With its nuclear weapons, even while still “deliberately ambiguous,” or in the “basement,” Israel can deter enemy unconventional attacks, and also most large conventional ones. While in possession of such weapons, Israel could also launch certain cost-effective non-nuclear pre-emptive strikes against any enemy state’s hard military targets that might threaten Israel’s annihilation. Without these nuclear weapons, any such expressions of “anticipatory self-defense” could likely represent the onset of a much wider and asymmetrically destructive (to Israel) war.

The rationale for this argument is readily identifiable. In essence, without nuclear back-up, there would no longer exist any compelling threat of an Israeli counter-retaliation. It follows, contrary to the U.S. president’s misplaced preferences for global nuclear disarmament, that Israel’s nuclear weapons represent a vitally important instrument of regional peace, and, correspondingly, a needed impediment to regional nuclear war.
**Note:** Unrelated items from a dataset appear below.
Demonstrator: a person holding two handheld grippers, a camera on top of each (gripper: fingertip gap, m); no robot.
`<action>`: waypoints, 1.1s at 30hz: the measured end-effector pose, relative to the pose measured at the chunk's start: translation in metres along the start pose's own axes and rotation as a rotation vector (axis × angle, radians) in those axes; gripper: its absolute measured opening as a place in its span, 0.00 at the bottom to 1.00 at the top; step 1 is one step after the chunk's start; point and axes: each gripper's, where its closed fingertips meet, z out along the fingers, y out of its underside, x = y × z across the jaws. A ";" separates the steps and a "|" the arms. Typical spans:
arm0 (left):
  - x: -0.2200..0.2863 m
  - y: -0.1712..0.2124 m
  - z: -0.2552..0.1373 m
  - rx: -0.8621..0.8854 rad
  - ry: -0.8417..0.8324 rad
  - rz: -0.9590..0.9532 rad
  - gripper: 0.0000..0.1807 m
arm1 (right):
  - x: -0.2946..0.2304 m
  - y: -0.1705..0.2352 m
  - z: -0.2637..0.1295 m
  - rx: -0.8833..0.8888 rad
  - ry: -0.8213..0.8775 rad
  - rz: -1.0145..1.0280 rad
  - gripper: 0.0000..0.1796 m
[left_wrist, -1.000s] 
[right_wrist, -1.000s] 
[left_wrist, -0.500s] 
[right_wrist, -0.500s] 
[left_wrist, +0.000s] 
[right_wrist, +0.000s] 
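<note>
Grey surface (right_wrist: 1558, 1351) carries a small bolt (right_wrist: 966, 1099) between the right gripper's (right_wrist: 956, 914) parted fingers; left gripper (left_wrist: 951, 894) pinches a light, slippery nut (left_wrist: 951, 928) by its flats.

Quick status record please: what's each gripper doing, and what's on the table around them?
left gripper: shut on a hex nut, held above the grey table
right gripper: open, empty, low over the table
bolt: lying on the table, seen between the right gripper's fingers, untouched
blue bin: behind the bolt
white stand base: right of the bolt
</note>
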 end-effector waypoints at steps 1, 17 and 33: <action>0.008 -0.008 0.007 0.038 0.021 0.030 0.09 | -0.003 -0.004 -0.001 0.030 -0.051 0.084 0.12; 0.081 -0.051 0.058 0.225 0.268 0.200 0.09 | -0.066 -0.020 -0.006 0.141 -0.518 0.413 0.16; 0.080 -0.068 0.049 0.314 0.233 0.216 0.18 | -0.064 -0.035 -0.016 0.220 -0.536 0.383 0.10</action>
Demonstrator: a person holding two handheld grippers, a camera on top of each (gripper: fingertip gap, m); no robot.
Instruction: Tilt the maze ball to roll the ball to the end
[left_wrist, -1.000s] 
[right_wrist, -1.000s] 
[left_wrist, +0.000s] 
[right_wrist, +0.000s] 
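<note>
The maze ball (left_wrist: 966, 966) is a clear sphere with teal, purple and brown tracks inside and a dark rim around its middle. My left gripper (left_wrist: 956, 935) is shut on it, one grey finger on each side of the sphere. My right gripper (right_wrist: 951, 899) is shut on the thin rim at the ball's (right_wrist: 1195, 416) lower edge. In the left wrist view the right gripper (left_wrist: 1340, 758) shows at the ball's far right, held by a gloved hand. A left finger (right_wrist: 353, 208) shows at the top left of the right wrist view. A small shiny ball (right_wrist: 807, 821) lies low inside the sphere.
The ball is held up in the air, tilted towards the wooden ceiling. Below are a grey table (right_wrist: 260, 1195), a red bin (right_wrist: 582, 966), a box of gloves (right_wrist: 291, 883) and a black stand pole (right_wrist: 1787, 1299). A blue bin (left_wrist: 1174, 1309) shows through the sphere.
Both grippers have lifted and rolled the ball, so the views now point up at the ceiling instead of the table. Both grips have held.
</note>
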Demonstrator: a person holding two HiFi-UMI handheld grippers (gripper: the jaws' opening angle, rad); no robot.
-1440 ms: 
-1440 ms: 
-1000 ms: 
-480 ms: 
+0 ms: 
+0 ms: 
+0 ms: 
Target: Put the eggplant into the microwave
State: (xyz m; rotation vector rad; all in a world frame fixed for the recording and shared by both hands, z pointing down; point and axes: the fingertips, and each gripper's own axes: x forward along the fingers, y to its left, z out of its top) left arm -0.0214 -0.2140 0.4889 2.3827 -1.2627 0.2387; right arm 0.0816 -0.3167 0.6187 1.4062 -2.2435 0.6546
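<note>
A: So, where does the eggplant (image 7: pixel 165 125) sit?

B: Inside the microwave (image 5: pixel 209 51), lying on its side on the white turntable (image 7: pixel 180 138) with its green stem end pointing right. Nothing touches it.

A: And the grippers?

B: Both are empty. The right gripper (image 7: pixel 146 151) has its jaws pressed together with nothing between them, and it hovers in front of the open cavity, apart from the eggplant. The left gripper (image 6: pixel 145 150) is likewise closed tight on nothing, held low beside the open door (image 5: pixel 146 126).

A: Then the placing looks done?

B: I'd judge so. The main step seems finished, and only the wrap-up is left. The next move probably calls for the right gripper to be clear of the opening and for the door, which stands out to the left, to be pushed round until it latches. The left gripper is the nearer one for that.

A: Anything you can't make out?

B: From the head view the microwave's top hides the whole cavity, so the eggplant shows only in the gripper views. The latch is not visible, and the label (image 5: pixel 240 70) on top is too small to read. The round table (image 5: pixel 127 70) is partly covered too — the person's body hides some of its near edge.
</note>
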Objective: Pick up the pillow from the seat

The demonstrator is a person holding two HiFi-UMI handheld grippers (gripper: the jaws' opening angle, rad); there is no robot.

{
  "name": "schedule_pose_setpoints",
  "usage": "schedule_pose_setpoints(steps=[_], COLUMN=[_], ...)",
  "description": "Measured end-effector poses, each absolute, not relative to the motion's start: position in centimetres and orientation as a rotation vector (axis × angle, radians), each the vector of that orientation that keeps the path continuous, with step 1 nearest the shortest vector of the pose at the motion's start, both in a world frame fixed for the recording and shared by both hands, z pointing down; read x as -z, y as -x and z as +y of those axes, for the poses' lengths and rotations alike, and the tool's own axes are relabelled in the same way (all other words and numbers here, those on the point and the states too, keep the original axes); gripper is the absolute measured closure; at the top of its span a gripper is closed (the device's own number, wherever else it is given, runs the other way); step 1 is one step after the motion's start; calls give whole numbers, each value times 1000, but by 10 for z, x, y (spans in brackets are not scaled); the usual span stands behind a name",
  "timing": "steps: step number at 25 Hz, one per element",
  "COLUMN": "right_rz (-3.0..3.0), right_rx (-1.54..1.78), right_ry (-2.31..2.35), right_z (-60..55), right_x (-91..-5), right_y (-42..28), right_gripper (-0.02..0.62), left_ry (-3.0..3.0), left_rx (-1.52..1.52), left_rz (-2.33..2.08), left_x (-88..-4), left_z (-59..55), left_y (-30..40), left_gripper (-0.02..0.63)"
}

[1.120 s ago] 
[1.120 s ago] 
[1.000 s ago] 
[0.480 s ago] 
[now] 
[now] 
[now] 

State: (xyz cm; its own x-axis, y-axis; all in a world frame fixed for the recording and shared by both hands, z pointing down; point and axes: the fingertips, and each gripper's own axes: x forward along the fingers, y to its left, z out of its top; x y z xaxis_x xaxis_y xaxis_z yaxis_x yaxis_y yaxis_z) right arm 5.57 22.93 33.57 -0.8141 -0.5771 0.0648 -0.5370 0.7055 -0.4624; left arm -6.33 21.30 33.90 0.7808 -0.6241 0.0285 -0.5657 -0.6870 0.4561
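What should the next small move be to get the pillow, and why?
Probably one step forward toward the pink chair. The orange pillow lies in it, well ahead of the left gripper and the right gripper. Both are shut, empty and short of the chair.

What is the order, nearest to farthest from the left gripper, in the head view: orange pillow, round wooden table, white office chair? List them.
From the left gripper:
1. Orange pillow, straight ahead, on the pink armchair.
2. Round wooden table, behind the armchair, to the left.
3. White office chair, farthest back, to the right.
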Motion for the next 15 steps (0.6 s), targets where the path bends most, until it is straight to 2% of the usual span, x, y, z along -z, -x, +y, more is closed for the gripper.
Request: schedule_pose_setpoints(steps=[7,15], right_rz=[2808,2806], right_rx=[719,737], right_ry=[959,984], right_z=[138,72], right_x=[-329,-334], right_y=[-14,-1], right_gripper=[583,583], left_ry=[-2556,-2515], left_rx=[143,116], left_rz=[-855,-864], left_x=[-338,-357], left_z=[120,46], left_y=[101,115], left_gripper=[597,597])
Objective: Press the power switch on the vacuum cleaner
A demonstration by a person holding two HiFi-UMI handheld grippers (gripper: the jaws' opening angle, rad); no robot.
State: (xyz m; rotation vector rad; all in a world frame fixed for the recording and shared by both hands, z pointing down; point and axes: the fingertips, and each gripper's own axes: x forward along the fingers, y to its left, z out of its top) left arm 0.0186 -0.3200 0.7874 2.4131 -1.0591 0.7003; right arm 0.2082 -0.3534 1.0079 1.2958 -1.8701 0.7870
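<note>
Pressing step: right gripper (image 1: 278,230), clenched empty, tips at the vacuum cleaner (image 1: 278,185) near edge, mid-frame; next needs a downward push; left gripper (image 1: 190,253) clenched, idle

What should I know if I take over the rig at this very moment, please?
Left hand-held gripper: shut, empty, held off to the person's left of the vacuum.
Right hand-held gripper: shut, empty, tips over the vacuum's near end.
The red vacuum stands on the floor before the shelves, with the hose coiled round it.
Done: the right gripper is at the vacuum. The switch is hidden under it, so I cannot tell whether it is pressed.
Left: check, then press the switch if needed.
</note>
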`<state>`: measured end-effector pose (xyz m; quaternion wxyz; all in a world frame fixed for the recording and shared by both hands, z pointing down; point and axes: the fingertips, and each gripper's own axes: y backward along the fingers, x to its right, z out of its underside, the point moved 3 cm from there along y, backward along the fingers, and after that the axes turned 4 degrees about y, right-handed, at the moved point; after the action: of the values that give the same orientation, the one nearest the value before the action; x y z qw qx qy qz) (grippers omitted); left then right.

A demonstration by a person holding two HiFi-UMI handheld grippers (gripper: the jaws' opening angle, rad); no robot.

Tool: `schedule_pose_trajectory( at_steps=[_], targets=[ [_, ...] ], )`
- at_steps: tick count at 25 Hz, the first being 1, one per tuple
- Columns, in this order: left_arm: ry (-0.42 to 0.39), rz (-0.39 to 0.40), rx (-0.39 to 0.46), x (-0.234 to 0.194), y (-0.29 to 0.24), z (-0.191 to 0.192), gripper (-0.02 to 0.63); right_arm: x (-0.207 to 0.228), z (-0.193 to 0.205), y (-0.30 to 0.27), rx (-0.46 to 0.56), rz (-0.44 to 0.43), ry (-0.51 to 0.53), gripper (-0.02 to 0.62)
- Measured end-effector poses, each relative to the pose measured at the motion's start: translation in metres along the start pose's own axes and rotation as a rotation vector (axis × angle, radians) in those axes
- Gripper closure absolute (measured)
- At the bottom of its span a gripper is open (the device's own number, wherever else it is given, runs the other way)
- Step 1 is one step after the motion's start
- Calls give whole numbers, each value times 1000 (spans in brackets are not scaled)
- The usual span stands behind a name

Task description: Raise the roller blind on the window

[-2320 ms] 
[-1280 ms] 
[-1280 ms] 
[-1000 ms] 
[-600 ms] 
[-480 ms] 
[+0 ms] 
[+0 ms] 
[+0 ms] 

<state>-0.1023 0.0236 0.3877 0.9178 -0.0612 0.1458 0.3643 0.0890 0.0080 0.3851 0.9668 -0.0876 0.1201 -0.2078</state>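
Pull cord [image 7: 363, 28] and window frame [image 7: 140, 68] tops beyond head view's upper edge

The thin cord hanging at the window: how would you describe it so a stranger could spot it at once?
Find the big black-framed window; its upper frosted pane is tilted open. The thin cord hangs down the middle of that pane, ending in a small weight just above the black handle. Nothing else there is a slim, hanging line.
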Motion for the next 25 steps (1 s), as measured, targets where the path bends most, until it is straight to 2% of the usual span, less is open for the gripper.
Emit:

Always, strategy requires nuance. In his blanket proposal for “a world without nuclear weapons,” however, Mr. Obama has been thinking without any differentiation or subtlety. To survive into the future, the international community will have to make various critical nuclear distinctions between individual states and national nuclear deterrence postures. In the special case of Israel, it will soon need to be acknowledged, nuclear weapons are potentially all that can prevent a grievously destructive and genocidal war.

Jurisprudentially, the residual national right to threaten or even use nuclear weapons in order to survive is enshrined at the 1996 Advisory Opinion on Nuclear Weapons, by the U.N.’s International Court of Justice.

Neither the president of the United States nor the U.N. Security Council can assure Israel’s survival amid growing regional chaos. In the specific matter of nuclear weapons, moreover, not all countries are created equal. For Israel, legitimately, these weapons offer the indisputably ultimate barrier to violent extinction. For Israel, and for the wider system of civilized states, they represent a manifestly latent blessing, not a curse.

Living in a world without Israeli nuclear weapons, Israel’s principal enemies could quickly drive the Jewish state into an eternal darkness, into fire, into ice. Such expressly genocidal action could seem altogether reasonable and rational for the perpetrators. This is because, individually or collaboratively, these aggressor states could now inflict distinctly mortal harms upon a theologically despised foe, and without incurring intolerable harms themselves.

Following the Obama-led legitimization of Iranian nuclearization via naive P5-plus-1 diplomacy, Israel has most to fear from Tehran. If Iran’s religious leadership should ever choose to abandon the usual premises of rational behavior in world politics, Jerusalem’s nuclear posture could fail. Nonetheless, even if Iran could sometime become a nuclear suicide-bomber in macrocosm, Israel’s only rational strategy, moving forward, should be to hold on firmly to its nuclear armaments, and, as soon as Iran crosses the operational nuclear threshold, to move determinedly beyond “deliberate ambiguity,” and toward carefully selected forms of nuclear disclosure.

The recent Iran nuclear agreement will do nothing to secure Israel, and will likely raise the shrill chorus of national calls for Jerusalem to accept Nuclear Non-proliferation Treaty obligations. For Israel, which is plainly committed to regional peace more than any other nation in the Middle East, the only correct response must be to shore up its indispensable nuclear deterrent.

Louis Rene Beres is a professor of international law at Purdue University.